Objectives: The aim of the present study was to compare the effects of intranasal ketamine and midazolam on behavior of 3-6 year-old children during dental treatments.

Materials and methods: In this randomized cross-over clinical trial, 17 uncooperative children requiring at least two dental treatments were selected and randomly received ketamine (0.5mg/kg) or midazolam (0.2mg/kg) prior to treatment. The other medication was used in the next visit. The children's behavioral pattern was determined according to the Houpt's scale regarding sleep, movement, crying and overall behavior. Physiological parameters were also measured at different time intervals. The data were subjected to Wilcoxon Signed Rank test and two-way repeated measures ANOVA.

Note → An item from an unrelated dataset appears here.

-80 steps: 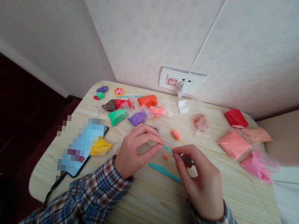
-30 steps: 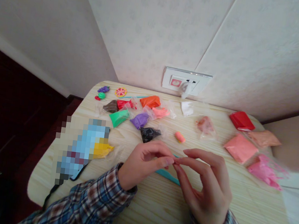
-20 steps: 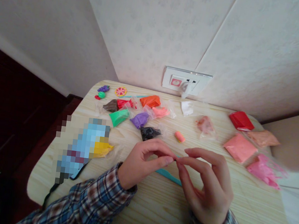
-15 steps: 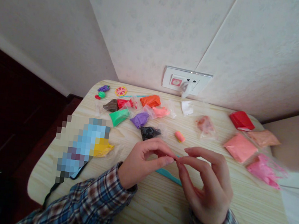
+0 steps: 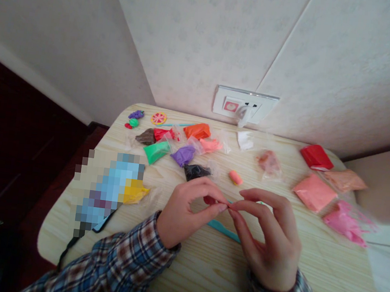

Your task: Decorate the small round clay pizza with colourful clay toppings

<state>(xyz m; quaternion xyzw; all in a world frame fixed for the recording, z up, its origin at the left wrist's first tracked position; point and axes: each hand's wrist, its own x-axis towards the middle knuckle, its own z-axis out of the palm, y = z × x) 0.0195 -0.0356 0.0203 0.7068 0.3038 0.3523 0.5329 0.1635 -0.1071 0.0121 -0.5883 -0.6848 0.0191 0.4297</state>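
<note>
Thumb and fingertips of my left hand are pinched together over the middle of the table. My right hand pinches at the same spot, its thumb and index fingertip meeting the left fingertips. Whatever sits between them is too small and too hidden to name. Below the hands lies a turquoise plastic tool, partly covered by them. A small orange-pink clay piece with a yellowish edge rests just beyond my fingers. Close to my left hand is a bag of black clay.
Bags of green, purple, orange and yellow clay lie leftward. Coral and pink packs lie right. Clay grapes and a round slice sit far left. A blurred-out phone lies at left.
Both hands keep pinching at the same spot, with the right hand shifted very slightly left and up. A bit of green and white now shows behind the right fingers.
</note>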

Results: The frequency of crying decreased significantly following ketamine administration compared to midazolam (P=0.002); movement of children decreased with fewer incidence of treatment interruption (P=0.001) while their sleepiness increased (P=0.003). Despite higher success of sedation with ketamine compared to midazolam, no significant differences were found between the two regarding patients' overall behavior (P>0.05). The patients had higher heart rate and blood pressure with ketamine; however, no significant difference was found regarding respiratory rate and oxygen saturation (P>0.05).

Conclusions: Ketamine (0.5mg/kg) led to fewer movements, less crying and more sleepiness compared to midazolam (0.2mg/kg). No significant differences were found between the two drugs regarding children's overall behavior and sedation efficiency. Both drugs demonstrated positive efficacy for sedation of children during dental treatments.